## PROBLEM TO SOLVE:
Give back the listing underneath, unchanged and complete.

## DATA RECORDS:
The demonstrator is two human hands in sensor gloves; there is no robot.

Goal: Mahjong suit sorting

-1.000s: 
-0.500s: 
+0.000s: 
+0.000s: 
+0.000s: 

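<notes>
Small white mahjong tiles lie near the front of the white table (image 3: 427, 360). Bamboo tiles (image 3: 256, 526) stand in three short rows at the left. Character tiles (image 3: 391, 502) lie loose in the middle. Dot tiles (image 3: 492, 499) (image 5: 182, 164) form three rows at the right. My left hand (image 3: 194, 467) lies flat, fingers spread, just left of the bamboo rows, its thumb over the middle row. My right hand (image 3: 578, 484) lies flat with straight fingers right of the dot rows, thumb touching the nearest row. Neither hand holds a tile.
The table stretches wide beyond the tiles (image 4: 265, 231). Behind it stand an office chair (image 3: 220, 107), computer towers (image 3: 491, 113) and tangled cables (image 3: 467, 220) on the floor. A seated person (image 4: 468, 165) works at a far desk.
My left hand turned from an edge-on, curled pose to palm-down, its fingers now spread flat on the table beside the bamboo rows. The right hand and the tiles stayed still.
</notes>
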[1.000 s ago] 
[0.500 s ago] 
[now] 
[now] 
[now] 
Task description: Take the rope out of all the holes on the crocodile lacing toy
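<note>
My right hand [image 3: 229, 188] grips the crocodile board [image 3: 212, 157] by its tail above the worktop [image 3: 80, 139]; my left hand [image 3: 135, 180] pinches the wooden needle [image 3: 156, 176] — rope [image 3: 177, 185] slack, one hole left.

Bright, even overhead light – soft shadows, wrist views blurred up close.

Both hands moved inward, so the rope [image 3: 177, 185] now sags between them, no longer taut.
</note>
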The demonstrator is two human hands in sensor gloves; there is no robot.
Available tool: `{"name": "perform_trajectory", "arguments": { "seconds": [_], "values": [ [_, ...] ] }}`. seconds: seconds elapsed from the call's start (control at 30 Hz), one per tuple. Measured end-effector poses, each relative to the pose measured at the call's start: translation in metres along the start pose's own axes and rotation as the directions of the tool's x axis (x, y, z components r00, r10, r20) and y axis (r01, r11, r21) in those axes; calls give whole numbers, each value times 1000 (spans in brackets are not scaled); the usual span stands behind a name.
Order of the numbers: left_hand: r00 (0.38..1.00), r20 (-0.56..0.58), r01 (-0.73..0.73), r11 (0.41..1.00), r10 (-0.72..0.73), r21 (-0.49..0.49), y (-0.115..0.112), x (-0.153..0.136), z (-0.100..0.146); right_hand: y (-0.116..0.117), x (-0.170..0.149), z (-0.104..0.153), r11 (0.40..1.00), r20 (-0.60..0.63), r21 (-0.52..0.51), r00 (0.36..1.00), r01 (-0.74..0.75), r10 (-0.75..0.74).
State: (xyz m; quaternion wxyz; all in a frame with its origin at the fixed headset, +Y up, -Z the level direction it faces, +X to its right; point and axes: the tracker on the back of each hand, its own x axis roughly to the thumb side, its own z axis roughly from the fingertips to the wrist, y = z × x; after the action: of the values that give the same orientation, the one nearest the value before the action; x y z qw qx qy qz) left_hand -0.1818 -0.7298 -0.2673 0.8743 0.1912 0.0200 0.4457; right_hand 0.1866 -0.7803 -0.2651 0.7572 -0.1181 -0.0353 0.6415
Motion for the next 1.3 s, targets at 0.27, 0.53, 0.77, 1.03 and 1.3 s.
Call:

## ANSWER TO THIS TASK:
The demonstrator is two human hands in sensor gloves; there is no robot.

Goal: Mahjong suit sorting

-1.000s: 
-0.500s: 
+0.000s: 
+0.000s: 
+0.000s: 

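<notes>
Small white mahjong tiles lie near the front of the white table (image 3: 427, 360). Bamboo tiles (image 3: 256, 526) stand in three short rows at the left. Character tiles (image 3: 391, 502) lie loose in the middle. Dot tiles (image 3: 492, 499) (image 5: 182, 164) form three rows at the right. My left hand (image 3: 194, 467) lies flat, fingers spread, just left of the bamboo rows, its thumb over the middle row. My right hand (image 3: 578, 484) lies flat with straight fingers right of the dot rows, thumb touching the nearest row. Neither hand holds a tile.
The table stretches wide beyond the tiles (image 4: 265, 231). Behind it stand an office chair (image 3: 220, 107), computer towers (image 3: 491, 113) and tangled cables (image 3: 467, 220) on the floor. A seated person (image 4: 468, 165) works at a far desk.
My left hand turned from an edge-on, curled pose to palm-down, its fingers now spread flat on the table beside the bamboo rows. The right hand and the tiles stayed still.
</notes>
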[1.000 s ago] 
[0.500 s ago] 
[now] 
[now] 
[now] 
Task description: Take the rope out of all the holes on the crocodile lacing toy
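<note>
My right hand [image 3: 229, 188] grips the crocodile board [image 3: 212, 157] by its tail above the worktop [image 3: 80, 139]; my left hand [image 3: 135, 180] pinches the wooden needle [image 3: 156, 176] — rope [image 3: 177, 185] slack, one hole left.

Bright, even overhead light – soft shadows, wrist views blurred up close.

Both hands moved inward, so the rope [image 3: 177, 185] now sags between them, no longer taut.
</note>
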The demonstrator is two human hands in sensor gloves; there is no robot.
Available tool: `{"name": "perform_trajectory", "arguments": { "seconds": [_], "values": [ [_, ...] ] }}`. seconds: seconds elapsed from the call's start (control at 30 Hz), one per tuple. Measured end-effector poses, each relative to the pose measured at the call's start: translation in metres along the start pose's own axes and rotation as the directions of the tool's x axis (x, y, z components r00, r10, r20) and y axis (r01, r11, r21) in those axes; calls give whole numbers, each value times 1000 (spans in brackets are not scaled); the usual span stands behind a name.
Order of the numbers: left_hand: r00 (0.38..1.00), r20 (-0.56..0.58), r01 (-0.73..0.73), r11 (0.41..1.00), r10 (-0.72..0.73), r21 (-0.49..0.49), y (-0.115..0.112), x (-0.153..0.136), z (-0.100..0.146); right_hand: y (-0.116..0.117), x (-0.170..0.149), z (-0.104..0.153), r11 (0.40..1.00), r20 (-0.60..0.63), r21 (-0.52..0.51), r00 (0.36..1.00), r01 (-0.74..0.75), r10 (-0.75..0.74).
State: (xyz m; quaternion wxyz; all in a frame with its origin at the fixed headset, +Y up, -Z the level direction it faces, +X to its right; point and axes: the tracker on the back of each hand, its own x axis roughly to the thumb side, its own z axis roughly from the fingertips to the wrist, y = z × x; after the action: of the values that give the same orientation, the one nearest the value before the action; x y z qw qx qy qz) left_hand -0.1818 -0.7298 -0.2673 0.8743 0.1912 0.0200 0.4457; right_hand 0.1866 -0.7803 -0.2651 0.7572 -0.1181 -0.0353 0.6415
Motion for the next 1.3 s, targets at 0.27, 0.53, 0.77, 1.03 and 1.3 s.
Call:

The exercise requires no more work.